A 75 ans, Zine el-Abidine Ben Ali est jugé à partir lundi par le tribunal de première instance de Tunis. Il s’agit de la première d'une série d'actions en justice intentées contre l'ancien homme fort de la Tunisie, son épouse Leila Trabelsi et leur entourage, depuis qu’il a été chassé du pouvoir par une révolte populaire le 14 janvier. Ben Ali, réfugié en Arabie Saoudite et qui est absent de son procès, est notamment accusé de complot contre la sécurité de l'Etat, homicide prémédité et trafic et usage de stupéfiants.
Une certaine confusion a précédé l'arrivée des magistrats dans la salle bondée et surchauffée de la chambre criminelle du tribunal de première instance de Tunis. Un homme qui criait sa colère a dû être évacué. Une cinquantaine de personnes étaient rassemblées devant le palais de justice, certaines favorables au procès, d'autres déplorant que l'ex-homme fort de la Tunisie, réfugié en Arabie saoudite depuis le 14 janvier, ne soit pas sur le banc des accusés.
Un report demandé
Ben Ali a "contesté vigoureusement" toutes les accusations portées contre lui et affirmé lundi dans un communiqué qu'il n'avait pas "abandonné" son poste de président de la République ou "pris la fuite", mais contraint au départ "par la ruse". Lors de l'audience, la défense a demandé le report du procès par contumace de l'ancien homme fort de la Tunisie.
Son avocat français, Me Jean-Yves Leborgne, a dénoncé la diabolisation qui est faite, selon lui, autour de son client.
"On accuse Ben Ali de tous les maux, de tous les crimes" :
"Je pense que le procès qui est instruit par les Tunisiens a pour finalité de faire croire qu’on est en train de juger un délinquant, voire un criminel", souligne l'avocat.
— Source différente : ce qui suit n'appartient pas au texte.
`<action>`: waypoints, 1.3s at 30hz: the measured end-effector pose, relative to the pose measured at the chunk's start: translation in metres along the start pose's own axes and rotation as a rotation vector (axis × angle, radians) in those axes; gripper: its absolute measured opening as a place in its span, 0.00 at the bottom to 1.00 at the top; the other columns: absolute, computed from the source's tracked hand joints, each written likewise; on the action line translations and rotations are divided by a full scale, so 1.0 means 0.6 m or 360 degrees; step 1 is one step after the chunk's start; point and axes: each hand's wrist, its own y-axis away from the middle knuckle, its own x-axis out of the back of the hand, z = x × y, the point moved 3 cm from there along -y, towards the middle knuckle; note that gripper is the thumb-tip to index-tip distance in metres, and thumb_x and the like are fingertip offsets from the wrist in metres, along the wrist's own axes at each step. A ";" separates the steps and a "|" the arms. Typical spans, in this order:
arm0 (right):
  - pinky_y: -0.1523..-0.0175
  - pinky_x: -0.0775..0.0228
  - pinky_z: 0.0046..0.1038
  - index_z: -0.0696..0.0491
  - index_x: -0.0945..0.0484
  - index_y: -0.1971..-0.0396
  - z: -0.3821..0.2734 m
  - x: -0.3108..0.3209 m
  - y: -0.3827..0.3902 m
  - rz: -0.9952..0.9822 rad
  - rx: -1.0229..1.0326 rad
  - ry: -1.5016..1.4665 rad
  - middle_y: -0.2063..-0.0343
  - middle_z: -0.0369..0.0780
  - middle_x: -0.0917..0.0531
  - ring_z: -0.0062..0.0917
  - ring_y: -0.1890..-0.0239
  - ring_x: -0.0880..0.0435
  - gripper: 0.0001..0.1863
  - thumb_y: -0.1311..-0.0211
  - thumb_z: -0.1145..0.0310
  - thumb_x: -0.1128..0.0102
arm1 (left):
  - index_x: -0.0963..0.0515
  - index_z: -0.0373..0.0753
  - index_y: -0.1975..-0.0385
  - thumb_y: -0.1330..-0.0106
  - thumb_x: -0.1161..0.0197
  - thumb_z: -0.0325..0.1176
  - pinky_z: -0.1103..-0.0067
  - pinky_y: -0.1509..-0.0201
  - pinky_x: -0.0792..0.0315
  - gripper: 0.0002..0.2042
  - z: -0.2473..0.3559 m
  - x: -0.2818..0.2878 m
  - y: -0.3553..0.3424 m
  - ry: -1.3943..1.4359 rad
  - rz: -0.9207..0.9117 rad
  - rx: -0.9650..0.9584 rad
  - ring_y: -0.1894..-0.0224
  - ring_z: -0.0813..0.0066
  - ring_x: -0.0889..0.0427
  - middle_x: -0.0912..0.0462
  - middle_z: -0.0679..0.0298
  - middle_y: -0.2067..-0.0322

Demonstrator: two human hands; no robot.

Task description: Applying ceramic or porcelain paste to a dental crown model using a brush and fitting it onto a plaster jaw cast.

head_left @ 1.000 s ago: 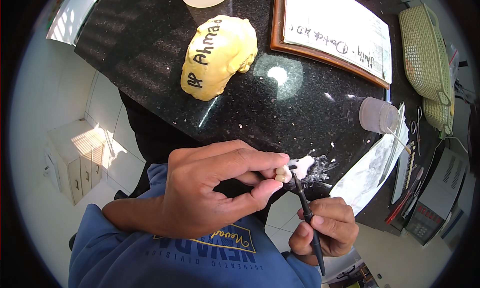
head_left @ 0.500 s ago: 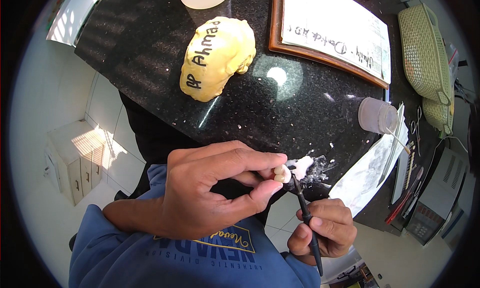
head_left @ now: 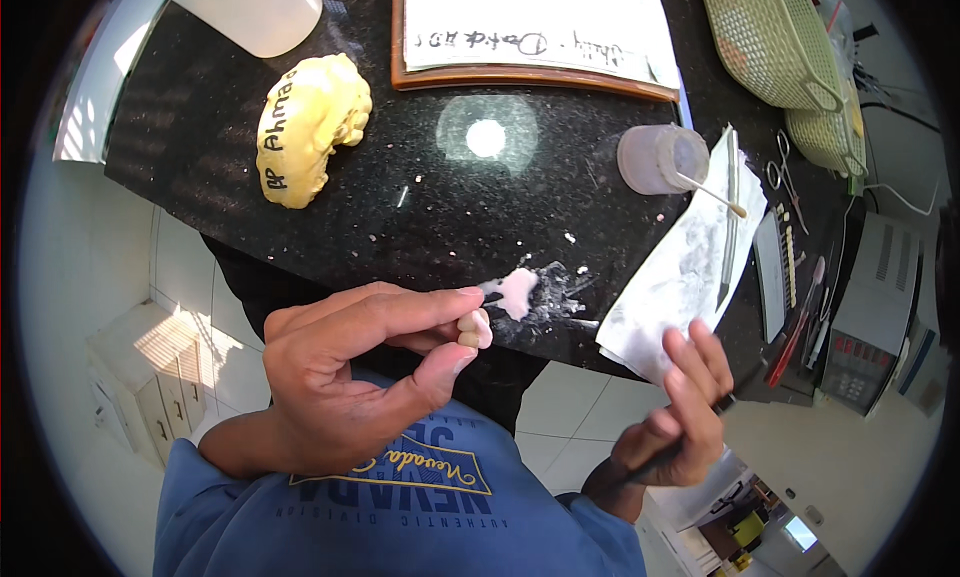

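Note:
My left hand (head_left: 355, 362) pinches a small tooth-coloured dental piece (head_left: 474, 329) with a pinkish-white side between thumb and fingertips. My right hand (head_left: 680, 412), apart from it on the right, holds a black slim tool (head_left: 725, 402) loosely, its working end slightly blurred over the paper. A patch of pinkish-white paste (head_left: 518, 293) with white smears lies on the black worktop (head_left: 400, 227) just beyond the dental piece. White paper sheets (head_left: 660, 277) with a metal spatula lie above my right hand. A translucent cup (head_left: 650, 162) has a swab stick leaning beside it.
A yellow putty mould (head_left: 300, 137), a translucent container (head_left: 250, 7) and a wood-framed board with paper (head_left: 530, 27) stand at the back. Woven baskets (head_left: 760, 42), scissors (head_left: 785, 172), small tools and a grey machine (head_left: 870, 297) line the right side. A cabinet (head_left: 160, 377) stands low left.
My right hand has pulled the black tool rightward and up, away from the dental piece, its fingers loosening. The view has turned right, so the worktop things appear further left.

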 end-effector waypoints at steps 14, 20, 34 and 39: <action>0.39 0.37 0.45 0.55 0.17 0.65 0.002 -0.018 -0.010 0.0000 -0.0039 0.0371 0.61 0.46 0.15 0.41 0.50 0.19 0.09 0.49 0.74 0.36 | 0.19 0.30 0.62 0.51 0.31 0.20 0.84 0.68 0.23 0.14 0.046 -0.061 -0.025 -0.0545 -0.0110 -0.0450 0.72 0.73 0.15 0.15 0.56 0.72; 0.43 0.33 0.45 0.54 0.18 0.65 0.000 -0.006 -0.013 0.0205 0.0005 0.0117 0.63 0.45 0.15 0.37 0.55 0.16 0.08 0.47 0.74 0.38 | 0.18 0.31 0.64 0.53 0.30 0.20 0.84 0.72 0.24 0.14 0.056 -0.092 -0.034 -0.0696 -0.0174 -0.0493 0.74 0.72 0.15 0.16 0.56 0.72; 0.45 0.31 0.39 0.50 0.18 0.62 0.016 -0.009 -0.005 0.0158 0.0081 0.0037 0.61 0.43 0.15 0.34 0.56 0.17 0.11 0.46 0.70 0.36 | 0.18 0.33 0.65 0.53 0.30 0.23 0.82 0.73 0.25 0.13 0.064 -0.123 -0.050 -0.0842 -0.0244 -0.0473 0.75 0.69 0.16 0.16 0.58 0.74; 0.43 0.33 0.41 0.56 0.20 0.64 0.029 -0.004 0.003 0.0378 -0.0120 -0.0338 0.62 0.47 0.15 0.37 0.57 0.15 0.08 0.44 0.74 0.41 | 0.19 0.30 0.63 0.48 0.32 0.20 0.82 0.66 0.22 0.12 0.066 -0.116 -0.054 -0.0411 -0.0226 -0.0305 0.71 0.74 0.15 0.16 0.56 0.70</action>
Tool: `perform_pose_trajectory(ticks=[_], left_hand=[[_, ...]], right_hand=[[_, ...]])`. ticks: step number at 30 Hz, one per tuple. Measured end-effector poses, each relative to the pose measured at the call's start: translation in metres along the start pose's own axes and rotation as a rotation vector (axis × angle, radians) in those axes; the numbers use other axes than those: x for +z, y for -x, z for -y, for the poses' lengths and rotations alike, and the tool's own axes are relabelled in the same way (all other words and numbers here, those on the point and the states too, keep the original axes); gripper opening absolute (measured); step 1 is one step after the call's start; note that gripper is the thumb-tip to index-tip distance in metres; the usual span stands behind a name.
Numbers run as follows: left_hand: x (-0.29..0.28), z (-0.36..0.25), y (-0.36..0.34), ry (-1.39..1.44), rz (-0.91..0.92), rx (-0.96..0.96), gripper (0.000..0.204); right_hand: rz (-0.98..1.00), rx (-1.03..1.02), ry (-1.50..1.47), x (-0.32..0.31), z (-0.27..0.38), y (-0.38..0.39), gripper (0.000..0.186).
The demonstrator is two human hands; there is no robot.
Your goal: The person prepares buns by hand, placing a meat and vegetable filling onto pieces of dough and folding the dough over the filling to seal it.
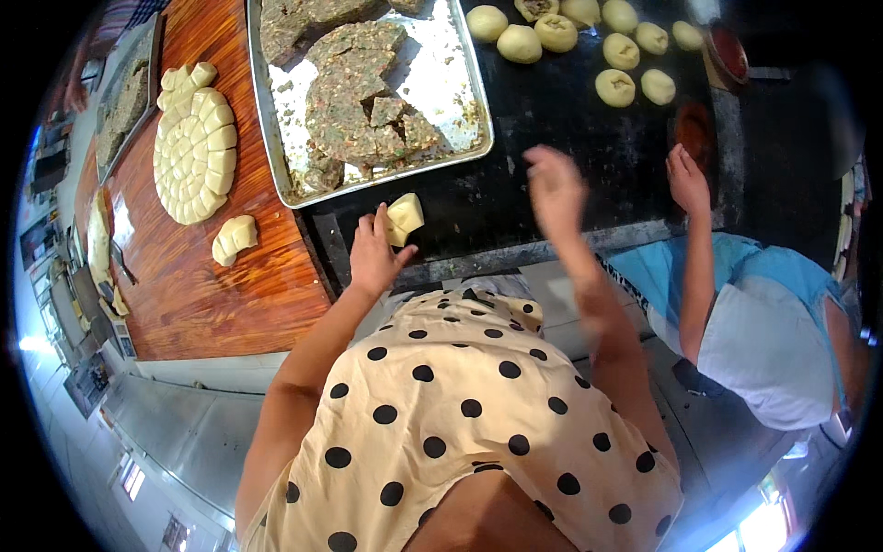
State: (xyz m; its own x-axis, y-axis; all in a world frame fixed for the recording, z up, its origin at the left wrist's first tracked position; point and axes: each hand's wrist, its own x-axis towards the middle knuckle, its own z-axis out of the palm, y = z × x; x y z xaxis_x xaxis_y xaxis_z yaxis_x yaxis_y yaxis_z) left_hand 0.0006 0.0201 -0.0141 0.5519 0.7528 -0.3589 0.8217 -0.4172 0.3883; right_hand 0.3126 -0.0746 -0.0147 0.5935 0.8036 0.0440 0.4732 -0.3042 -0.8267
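My left hand (371,256) is at the near edge of the black worktop, its fingers and thumb closed around the side of a pale cut dough piece (405,218). My right hand (557,189) is over the black surface further right, smeared by motion, and whether it holds anything does not show. Just beyond my left hand is a metal tray (378,187) with a thick slab of greyish-brown chopped filling (359,101) flecked with green. Round dough balls (556,34), several of them, sit at the far right of the worktop; some have creased tops.
On the wooden board (248,308) at left lie a disc of closely packed dough pieces (195,156) and a small dough cluster (235,240). Another filled tray (124,101) stands farther left. At right, a co-worker's hand (688,181) is near a reddish-brown dish (694,136).
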Motion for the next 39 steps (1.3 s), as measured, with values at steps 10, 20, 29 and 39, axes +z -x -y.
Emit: perform_pose_trajectory(ticks=[10,20,29,39], left_hand=[[-0.010,0.027,-0.006,0.078,-0.021,0.105,0.063],[-0.017,0.009,-0.006,0.099,0.101,0.338,0.053],[-0.028,-0.004,-0.007,-0.111,-0.065,0.538,0.060],[-0.004,-0.066,-0.002,0.281,0.096,0.637,0.036]], right_hand=[[0.532,-0.553,0.110,0.140,0.050,0.038,0.054],[0.401,-0.135,0.366,0.039,0.069,0.074,0.045],[0.090,-0.043,0.668,0.000,-0.004,0.060,0.042],[-0.174,0.286,0.653,0.062,-0.043,0.041,0.054]])
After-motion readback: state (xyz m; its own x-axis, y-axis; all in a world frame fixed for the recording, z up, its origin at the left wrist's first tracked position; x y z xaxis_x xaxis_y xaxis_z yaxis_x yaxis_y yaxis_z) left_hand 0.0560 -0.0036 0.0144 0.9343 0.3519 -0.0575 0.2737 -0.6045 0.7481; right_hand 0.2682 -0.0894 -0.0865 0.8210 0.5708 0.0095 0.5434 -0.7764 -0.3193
"Un comportement responsable"
Jean-Yves Leborgne a rencontré son client il y a un mois et demi dans son exil doré : le palace de Jedda mis à sa disposition par le Royaume d'Arabie Saoudite. Selon lui, Ben Ali s'est montré combattif. "En réalité, il a dans son comportement politique pris une décision qui est quand même tout à fait extraordinaire. Au bout de quatre semaines, il est parti. C’est un comportement responsable", fait encore valoir Jean-Yves Leborgne.
Un procès "précipité"
Beaucoup estiment ce procès insatisfaisant. Mais pas pour les mêmes raisons. Benjamin Stora, historien et professeur d'histoire du Magheb contemporain à l'université Paris XIII, juge que ce procès est trop précipité et ne permettra pas de connaître la vérité sur les 20 dernières années en Tunisie. "Cela sera très difficile de connaître la vérité, et de voir l'ex-président rendre des comptes au peuple car ce procès extrêmement rapide ne permettra pas de rentrer dans les arcanes du pouvoir", a-t-il commenté lundi sur Europe 1.
Quoi qu’il en soit, le procès de lundi n'est que le début d'un long processus dont la durée est encore indéterminée. Les autorités ont déjà annoncé que des dizaines de chefs d'accusation avaient été retenus contre l'ex-président et ses proches : 88 enquêtes sont actuellement en cours contre lui.